** Given information **

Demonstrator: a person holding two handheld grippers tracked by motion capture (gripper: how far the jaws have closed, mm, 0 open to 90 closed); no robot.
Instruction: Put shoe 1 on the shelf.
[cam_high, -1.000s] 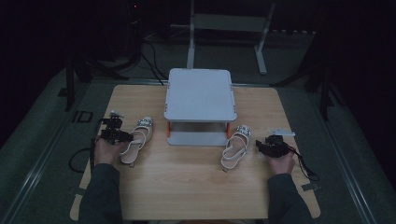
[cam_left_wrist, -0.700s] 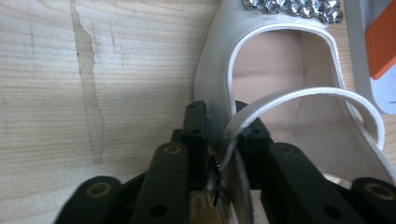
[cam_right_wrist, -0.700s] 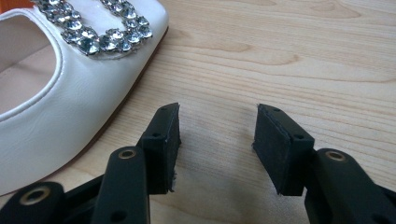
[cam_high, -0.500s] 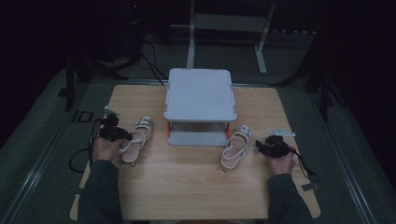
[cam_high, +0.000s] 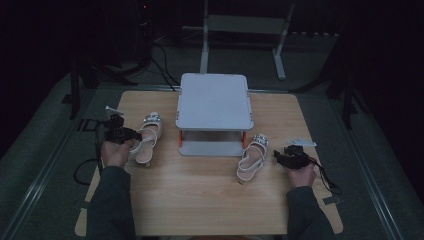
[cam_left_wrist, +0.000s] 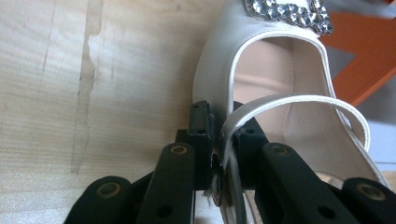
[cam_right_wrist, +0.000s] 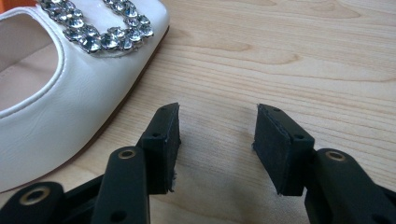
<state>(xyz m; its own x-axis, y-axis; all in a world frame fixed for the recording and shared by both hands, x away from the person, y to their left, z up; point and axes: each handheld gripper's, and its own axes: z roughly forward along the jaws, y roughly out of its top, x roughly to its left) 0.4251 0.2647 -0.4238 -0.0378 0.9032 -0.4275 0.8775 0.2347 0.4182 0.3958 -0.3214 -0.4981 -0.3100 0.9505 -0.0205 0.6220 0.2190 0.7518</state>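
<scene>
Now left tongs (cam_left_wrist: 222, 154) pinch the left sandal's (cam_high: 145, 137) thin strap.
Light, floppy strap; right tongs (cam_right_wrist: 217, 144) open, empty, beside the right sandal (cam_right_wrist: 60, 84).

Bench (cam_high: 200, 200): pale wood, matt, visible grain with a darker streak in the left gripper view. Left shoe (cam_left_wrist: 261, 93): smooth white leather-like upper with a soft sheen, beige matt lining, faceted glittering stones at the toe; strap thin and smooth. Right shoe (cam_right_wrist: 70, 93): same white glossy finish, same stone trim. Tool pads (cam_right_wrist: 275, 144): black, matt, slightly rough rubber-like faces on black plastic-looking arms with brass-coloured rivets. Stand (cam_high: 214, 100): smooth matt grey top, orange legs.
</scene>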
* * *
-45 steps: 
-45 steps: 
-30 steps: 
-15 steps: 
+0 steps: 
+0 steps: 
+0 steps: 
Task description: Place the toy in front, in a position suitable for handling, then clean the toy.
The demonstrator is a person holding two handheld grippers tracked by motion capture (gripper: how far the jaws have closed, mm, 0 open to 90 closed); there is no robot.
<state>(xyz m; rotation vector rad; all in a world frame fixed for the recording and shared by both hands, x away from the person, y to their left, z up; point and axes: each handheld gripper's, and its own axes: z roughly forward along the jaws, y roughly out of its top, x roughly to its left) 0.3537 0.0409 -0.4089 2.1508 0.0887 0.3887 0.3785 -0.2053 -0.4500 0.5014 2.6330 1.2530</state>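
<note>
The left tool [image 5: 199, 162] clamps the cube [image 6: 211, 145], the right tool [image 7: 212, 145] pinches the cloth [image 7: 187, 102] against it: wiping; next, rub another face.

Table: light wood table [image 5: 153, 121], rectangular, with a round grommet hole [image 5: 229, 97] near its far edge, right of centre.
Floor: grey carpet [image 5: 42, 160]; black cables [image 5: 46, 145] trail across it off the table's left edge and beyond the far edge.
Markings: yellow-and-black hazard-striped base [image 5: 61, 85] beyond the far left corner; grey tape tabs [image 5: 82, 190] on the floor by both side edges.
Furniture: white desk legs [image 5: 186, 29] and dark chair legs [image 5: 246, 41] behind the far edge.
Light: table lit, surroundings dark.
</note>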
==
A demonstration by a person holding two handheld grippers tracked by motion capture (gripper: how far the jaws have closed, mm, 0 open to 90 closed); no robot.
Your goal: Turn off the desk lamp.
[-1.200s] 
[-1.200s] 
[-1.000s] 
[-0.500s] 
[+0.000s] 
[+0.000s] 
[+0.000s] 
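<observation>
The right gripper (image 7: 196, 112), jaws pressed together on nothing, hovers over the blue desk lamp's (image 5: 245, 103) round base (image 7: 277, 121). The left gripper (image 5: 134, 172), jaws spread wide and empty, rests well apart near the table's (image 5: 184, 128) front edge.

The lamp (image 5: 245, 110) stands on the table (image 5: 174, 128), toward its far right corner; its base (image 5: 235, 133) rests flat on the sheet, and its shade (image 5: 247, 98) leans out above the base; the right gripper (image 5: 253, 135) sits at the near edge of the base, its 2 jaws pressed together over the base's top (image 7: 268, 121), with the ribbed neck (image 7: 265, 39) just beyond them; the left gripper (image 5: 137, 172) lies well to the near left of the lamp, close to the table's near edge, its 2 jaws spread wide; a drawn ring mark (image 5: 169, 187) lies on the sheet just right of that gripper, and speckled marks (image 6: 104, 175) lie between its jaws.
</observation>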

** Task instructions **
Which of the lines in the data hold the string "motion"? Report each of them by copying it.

** The answer **
Demonstrator: a person holding two handheld grippers tracked by motion capture (gripper: how far the jaws have closed, mm, 0 open to 90 closed); no robot.
The demonstrator is a person holding two handheld grippers tracked by motion capture (gripper: how far the jaws have closed, mm, 0 open to 90 closed); there is no robot.
A demonstration by a person holding two handheld grippers tracked by motion capture (gripper: how far the jaws have closed, mm, 0 open to 90 closed); no robot.

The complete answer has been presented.